BODY AND SOUL COVERS THE WATERFRONT OF THIRTIES AND FORTIES JAZZ AND SWING, BLUES, BROADWAY, POPULAR SONG, COUNTRY, FOLK, RHYTHM & BLUES, FILM MUSIC, AND MORE.

WHY A SHOW ABOUT THE THIRTIES AND FORTIES? SCROLL DOWN BELOW EPISODES AND FIND OUT.


EPISODES

Featuring Duke Ellington, Benny Goodman, Mildred Bailey, Xavier Cugat, Artie Shaw, music from two Academy Award-winning films, and more.

Visit the Episode 6 playlist and transcript page →


Featuring Django Reinhardt, Peggy Lee, The Mills Brothers, Frank Sinatra, music from the film “Laura” and the Broadway musical “Carousel,” and more.

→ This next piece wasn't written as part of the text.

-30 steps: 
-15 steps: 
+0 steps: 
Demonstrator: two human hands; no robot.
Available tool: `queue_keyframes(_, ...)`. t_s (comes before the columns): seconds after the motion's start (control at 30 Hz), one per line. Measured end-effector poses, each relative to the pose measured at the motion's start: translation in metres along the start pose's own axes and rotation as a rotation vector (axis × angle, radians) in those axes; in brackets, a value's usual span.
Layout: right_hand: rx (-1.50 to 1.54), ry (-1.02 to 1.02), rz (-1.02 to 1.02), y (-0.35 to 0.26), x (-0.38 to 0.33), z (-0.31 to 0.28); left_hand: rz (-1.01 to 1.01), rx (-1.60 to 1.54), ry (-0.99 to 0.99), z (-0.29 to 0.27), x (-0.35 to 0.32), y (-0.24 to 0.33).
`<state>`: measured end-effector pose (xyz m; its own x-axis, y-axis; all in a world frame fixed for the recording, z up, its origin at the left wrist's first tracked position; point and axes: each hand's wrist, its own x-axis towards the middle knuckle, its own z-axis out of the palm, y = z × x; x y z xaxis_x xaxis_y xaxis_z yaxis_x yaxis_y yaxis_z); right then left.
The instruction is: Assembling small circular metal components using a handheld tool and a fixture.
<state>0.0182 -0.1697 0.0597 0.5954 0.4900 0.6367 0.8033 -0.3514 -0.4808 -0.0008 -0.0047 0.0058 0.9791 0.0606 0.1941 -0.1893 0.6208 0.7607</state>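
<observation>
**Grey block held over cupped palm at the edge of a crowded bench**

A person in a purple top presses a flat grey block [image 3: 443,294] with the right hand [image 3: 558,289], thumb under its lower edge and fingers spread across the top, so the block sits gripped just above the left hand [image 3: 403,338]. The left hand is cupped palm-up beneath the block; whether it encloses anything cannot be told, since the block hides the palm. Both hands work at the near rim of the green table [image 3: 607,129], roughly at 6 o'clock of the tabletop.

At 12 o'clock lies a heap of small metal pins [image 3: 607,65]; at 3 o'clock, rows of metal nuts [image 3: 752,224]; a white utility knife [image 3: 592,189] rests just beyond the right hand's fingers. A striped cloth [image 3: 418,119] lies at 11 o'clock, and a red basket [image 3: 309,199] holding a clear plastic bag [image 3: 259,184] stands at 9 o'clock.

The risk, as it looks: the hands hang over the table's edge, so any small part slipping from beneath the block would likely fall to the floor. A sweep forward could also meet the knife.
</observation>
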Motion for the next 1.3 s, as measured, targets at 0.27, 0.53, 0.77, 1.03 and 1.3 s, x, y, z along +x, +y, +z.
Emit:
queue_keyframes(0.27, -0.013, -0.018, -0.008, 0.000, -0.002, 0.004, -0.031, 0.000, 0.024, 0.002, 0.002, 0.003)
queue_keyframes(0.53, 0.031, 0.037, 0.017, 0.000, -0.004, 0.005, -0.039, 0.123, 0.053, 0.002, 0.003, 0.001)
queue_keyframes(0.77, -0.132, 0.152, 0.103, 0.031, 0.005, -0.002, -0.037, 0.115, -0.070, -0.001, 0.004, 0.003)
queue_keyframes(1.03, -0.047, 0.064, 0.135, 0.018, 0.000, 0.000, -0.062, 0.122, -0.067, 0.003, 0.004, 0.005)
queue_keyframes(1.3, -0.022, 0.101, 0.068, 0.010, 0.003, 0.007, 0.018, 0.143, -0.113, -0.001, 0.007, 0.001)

Visit the Episode 5 playlist and transcript page →


Featuring Mahalia Jackson, Bill Monroe & His Bluegrass Boys, Benny Carter, Sister Rosetta Tharpe, music from "Spellbound," and more

Visit the Episode 4 playlist and transcript page →


Featuring Coleman Hawkins, Bing Crosby, Art Tatum, songs from “Kiss Me Kate” and “The Philadelphia Story,” and more

Visit the Episode 3 playlist and transcript page →


Featuring Jimmie Lunceford, Jimmie Rodgers, Ray Charles, Charlie Parker, Nat "King" Cole, and more

Visit the Episode 2 playlist and transcript page →


Featuring Dinah Washington, Duke Ellington, Lionel Hampton, Muddy Waters, The Coon Creek Girls, and more

Visit the Episode 1 playlist and transcript page →


By Andy Miles

WHY A SHOW ABOUT THE tHIRTIES AND FORTIES?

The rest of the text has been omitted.